- Collar strap (1936–1944)
- Country: Mongolian People's Republic
- Service branch: Mongolian People's Army
- Rank: General officer
- Formation: 21 February 1936
- Abolished: 12 February 1992
- Next higher rank: None
- Next lower rank: General

= Marshal of the Mongolian People's Republic =

The Marshal of the Mongolian People's Republic (Бүгд Найрамдах Монгол Ард Улсын маршал) was the highest rank in the Mongolian People's Army of the Mongolian People's Republic.

== History ==
The position was established in 1936 after Khorloogiin Choibalsan and Gelegdorjiin Demid were awarded the title of Marshal by the Presidium of the Little Khural and Council of People's Commisars on 21 February 1936. However, Marshal Demid died of "food poisoning" while en route to Moscow via the Trans-Siberian Railway on 22 August 1937.

Military uniform of the Marshal (1936–1944)

Following Demid's death, Marshal Choibalsan, who became Internal Affairs minister in 1937, orchestrated the Great Repression and alleged Demid was the head of a counter-revolutionary organization.
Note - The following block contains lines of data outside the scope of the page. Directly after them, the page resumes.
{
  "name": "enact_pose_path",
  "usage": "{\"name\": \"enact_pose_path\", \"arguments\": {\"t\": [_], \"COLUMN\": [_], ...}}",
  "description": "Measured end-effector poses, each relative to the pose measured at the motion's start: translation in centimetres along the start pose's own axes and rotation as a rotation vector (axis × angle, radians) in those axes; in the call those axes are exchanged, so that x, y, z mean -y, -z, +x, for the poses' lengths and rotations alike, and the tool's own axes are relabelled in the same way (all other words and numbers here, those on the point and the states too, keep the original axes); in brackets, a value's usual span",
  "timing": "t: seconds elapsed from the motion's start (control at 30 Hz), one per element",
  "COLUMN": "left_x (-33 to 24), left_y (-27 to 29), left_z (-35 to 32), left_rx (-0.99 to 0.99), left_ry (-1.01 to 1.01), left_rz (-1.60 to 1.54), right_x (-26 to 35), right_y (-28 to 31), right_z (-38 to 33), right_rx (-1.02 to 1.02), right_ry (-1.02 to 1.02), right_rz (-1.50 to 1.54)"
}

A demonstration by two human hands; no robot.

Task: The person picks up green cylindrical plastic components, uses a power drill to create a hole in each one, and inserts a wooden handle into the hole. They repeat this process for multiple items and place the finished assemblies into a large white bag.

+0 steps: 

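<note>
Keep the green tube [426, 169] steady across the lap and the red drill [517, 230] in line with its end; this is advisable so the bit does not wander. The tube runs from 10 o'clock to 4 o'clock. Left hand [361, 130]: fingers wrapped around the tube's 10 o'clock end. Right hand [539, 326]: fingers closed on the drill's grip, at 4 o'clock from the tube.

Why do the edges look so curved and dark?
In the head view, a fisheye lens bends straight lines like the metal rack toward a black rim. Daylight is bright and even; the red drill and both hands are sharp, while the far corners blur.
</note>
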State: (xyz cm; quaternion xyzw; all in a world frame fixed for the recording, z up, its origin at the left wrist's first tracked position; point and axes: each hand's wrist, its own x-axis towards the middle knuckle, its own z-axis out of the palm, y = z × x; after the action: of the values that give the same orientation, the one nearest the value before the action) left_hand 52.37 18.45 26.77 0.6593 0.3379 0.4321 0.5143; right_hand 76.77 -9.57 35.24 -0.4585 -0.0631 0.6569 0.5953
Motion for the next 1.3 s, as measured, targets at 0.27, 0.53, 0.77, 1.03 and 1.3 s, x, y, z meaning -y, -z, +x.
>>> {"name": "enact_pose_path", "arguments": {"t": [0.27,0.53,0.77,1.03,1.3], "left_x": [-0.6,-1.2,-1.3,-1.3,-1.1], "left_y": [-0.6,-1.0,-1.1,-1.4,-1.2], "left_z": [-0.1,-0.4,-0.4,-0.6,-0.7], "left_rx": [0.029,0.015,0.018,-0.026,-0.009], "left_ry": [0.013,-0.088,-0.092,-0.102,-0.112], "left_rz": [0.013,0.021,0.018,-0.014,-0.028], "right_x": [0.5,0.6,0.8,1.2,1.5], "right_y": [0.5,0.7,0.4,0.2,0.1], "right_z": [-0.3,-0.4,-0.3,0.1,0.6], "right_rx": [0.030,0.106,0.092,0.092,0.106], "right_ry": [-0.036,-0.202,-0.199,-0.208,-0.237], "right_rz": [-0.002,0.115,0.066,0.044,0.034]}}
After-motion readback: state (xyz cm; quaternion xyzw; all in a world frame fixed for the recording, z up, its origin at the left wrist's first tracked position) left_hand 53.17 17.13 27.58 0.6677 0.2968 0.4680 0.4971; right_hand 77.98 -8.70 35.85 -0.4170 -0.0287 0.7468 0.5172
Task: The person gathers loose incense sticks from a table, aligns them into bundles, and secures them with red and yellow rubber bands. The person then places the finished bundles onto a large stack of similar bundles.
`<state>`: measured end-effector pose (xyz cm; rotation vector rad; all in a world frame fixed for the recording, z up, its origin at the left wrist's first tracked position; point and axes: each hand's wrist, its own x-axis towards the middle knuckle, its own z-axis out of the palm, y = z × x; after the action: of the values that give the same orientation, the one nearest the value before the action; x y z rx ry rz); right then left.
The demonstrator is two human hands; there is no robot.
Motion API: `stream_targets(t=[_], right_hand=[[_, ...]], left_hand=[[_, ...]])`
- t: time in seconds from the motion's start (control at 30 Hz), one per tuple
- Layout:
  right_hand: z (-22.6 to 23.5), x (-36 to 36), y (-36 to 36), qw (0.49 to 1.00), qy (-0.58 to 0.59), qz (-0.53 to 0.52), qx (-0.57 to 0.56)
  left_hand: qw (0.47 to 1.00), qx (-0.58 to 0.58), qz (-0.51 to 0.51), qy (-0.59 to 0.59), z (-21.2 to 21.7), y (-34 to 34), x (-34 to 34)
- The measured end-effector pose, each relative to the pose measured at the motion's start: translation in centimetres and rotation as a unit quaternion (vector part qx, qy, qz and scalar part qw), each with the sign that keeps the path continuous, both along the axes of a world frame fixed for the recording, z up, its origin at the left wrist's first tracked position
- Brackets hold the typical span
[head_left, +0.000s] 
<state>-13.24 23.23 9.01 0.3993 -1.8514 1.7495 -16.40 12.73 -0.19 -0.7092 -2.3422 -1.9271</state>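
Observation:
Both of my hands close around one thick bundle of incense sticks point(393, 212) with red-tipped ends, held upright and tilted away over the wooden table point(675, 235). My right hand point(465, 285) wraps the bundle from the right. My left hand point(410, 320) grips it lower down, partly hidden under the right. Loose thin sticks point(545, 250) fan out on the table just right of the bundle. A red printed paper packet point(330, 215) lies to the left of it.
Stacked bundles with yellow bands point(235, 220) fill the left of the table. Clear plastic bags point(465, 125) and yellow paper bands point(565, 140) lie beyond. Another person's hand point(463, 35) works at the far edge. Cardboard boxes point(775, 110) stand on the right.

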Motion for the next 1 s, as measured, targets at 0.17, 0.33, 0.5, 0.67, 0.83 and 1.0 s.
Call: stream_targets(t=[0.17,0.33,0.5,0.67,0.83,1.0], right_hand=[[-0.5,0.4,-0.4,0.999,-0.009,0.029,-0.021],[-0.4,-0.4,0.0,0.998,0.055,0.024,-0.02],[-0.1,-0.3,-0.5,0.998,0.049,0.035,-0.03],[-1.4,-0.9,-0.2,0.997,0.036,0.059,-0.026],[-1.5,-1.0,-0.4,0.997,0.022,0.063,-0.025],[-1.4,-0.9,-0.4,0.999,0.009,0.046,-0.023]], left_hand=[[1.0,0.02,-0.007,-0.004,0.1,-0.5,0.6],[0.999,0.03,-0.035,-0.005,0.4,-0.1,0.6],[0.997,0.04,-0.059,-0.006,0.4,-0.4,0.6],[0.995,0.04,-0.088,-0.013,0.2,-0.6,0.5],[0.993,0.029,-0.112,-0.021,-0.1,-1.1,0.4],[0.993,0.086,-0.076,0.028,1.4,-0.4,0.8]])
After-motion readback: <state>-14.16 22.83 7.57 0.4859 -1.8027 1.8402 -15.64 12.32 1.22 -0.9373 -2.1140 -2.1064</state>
The purges claimed the lives of around 25,000 to 30,000 people and ended after Choibalsan's ascension to premiership (Chairman of the People's Commisars) in March 1939. Choibalsan held the rank of Marshal and absolute power until his death in January 1952. He was succeeded by General Secretary of the Central Committee and vice premier Yumjaagiin Tsedenbal, who served as an officer in the army since 1934. Tsedenbal consolidated his power by "soft purge" of his opponents in the late 1950s and 1960s.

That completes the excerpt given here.